Multi touch attribution, you know, we finally got enough data to be able to handle that. So we were able to say things like, well, we emailed them this white paper, and then they came to the website. We can give, you know, 25%, credit to email 25% credit to the website. Then the math gets more advanced, maybe you’re saying, well, the last touch will give 80% to and the first touch only gets 25. Some people would flip that they’re like, well, we’re interested in acquiring new business. So we’re gonna put 80% of the first touch. Then maybe you start to get really fancy, and you do time decay, you know. So it’s like, well, anything over a year, we don’t really care about like if it was in the last nine months we care about. And so there’s a bunch of different models.
One thing that we’ve done, that’s unique to our attribution models, is we use machine learning to just grab your entire data set. Instead of having a formula, we just grab everything, and we test every single touch point and option. If it’s, you know, a single white paper, we look at the, you know, even if you only have 30,000 contacts, you might have 200,000 interactions. And so we test that white paper against all the interactions, and our statistical models can come back and say, Okay, well, you’ve got this white paper. But we know that if we pull that white paper out of the model, statistically, it’s probably not going to change anything. So even though a lot of people hit this white paper, we know that it’s not really worth doing.
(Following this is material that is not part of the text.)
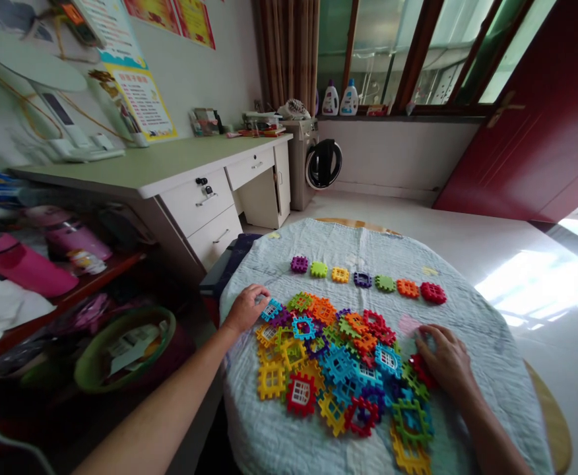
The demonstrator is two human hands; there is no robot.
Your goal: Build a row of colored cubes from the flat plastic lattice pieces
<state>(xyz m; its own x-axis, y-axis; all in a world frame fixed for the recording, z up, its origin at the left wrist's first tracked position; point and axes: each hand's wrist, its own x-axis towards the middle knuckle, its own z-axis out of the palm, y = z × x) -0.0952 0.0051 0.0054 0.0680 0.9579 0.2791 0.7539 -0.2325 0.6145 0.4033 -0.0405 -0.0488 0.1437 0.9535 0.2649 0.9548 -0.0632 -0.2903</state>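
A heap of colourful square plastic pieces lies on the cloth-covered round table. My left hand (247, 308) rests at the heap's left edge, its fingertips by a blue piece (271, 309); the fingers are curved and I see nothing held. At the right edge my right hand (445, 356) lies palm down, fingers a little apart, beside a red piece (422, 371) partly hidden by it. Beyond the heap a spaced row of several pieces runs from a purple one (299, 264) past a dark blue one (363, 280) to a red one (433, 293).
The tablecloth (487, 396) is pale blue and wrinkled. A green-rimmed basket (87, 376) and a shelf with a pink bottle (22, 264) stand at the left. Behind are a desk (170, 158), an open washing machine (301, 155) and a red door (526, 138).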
And at the other end of the spectrum, you may have, well, only 10% of the group watches this video or receives this email. But like those folks always close. So that is a legitimate point. And so we create the model, monthly or quarterly, we just run the data and you basically get a map back of like, here’s the marketing programs where they fall in the funnel to which is cool. Instead of just saying, you know, it’s binary. Yes/no, win/loss, it’s, well, the new business is all coming from your social media presence. And the deals that are closing tend to be getting email newsletters and things like that, like we see where things fall.
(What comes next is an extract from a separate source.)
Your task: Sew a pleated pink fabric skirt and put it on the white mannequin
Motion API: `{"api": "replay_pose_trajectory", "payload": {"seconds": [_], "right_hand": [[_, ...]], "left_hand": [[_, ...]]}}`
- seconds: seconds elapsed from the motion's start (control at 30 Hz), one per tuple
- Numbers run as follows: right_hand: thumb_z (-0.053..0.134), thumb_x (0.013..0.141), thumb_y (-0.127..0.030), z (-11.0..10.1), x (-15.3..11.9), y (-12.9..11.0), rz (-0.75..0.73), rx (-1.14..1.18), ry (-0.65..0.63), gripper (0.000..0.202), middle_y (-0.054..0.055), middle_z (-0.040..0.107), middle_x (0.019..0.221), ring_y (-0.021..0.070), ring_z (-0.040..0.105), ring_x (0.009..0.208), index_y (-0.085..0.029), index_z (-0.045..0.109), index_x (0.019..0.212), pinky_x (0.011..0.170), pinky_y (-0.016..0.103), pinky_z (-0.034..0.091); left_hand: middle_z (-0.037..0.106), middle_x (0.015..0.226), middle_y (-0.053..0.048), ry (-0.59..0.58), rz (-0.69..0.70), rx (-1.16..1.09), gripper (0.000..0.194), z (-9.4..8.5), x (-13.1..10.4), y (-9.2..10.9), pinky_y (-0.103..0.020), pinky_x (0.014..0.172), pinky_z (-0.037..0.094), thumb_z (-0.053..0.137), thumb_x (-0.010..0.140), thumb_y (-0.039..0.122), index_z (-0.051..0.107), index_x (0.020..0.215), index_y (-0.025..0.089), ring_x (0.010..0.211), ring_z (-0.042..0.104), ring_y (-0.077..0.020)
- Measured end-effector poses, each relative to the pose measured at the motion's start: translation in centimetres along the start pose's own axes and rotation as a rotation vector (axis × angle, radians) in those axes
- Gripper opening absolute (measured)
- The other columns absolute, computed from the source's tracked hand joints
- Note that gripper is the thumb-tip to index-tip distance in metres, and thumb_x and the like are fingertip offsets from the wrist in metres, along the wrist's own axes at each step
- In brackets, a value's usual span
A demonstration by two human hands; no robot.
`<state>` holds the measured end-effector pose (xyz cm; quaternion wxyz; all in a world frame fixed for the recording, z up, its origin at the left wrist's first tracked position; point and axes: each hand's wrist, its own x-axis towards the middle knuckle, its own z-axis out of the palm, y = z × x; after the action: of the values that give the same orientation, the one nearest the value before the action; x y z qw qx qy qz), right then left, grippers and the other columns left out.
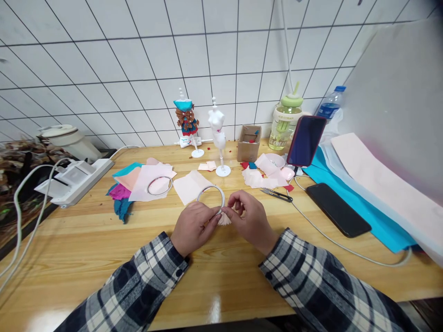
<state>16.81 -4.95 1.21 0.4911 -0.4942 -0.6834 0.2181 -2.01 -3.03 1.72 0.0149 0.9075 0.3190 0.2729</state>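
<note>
My left hand (195, 226) is closed, its thumb and fingers pinching the rim of a narrow roll of tape (222, 193) that stands up from the fingertips. My right hand (251, 219) is closed in a pinch right beside the roll's lower edge; what lies between its fingertips is hidden. Between the two hands, a small pleated pale-pink paper piece (224, 219) fans out below the fingertips. Behind the roll lies a pale-pink paper sheet (188, 184). A second tape roll (148, 186) rests on another pink sheet (138, 189) to the left.
At the back stand a bare white mini mannequin (217, 122), a dressed one (187, 117), a cardboard box (248, 150) and a green-lidded bottle (285, 120). Thread snips (277, 195), paper scraps (256, 177), a black phone (339, 210) and a cable lie rightward. A power strip (83, 182) sits left.
</note>
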Motion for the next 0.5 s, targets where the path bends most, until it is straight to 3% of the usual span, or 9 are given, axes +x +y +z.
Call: {"api": "replay_pose_trajectory", "payload": {"seconds": [0.13,0.43,0.5], "right_hand": [[0.066,0.083,-0.028,0.23,-0.16,0.07,0.046,0.057,-0.003,0.02,-0.001,0.064,0.08,0.0124,0.053,0.064,-0.02,0.061,0.101,0.064,0.027,0.044],[0.065,0.082,-0.026,0.04,-0.02,0.0,0.077,0.033,-0.138,0.011,-0.003,0.059,0.068,0.0116,0.052,0.061,-0.02,0.056,0.08,0.058,0.024,0.041],[0.065,0.082,-0.027,0.05,-0.05,-0.05,0.069,0.018,-0.119,0.013,-0.003,0.058,0.067,0.0114,0.051,0.06,-0.02,0.055,0.077,0.057,0.024,0.041]], "left_hand": [[0.058,0.063,-0.001,0.013,0.013,0.023,0.02,0.0,-0.02,-0.04,-0.03,0.063,0.037,0.049,0.094,0.024,0.067,0.1,0.016,0.063,0.053,-0.0168],[0.058,0.062,-0.001,-0.001,0.027,0.041,0.018,-0.1,0.15,0.04,-0.03,0.063,0.037,0.049,0.094,0.023,0.066,0.091,0.017,0.063,0.053,-0.0171],[0.059,0.062,-0.001,-0.006,0.01,0.04,0.019,-0.08,0.13,0.06,-0.031,0.063,0.038,0.049,0.094,0.024,0.066,0.092,0.018,0.063,0.053,-0.0171]]}}
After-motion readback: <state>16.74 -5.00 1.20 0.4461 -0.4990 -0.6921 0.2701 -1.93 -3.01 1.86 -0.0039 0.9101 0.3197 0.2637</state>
And another thing, we get to a point where you see how much of a crutch is organic search. Because we see some customers where, like 80% of their traffic is coming from organic search. And well, that’s great, because that’s almost free inbound traffic. But the thing with that is, if something goes wrong with your pages, or you start, you know, you get hit by an algorithm change, your business could be wiped out.
So yeah, that’s I’m kind of rambling on, because there’s so much going on with that. But that’s our view of the world.
Importance of Human Connection
Awesome. So I want to circle back to a few things that you you hit on. So one was just that example of, hey, we thought they came in through the website. But it really was like, somebody talked to me and told me, I should try your product.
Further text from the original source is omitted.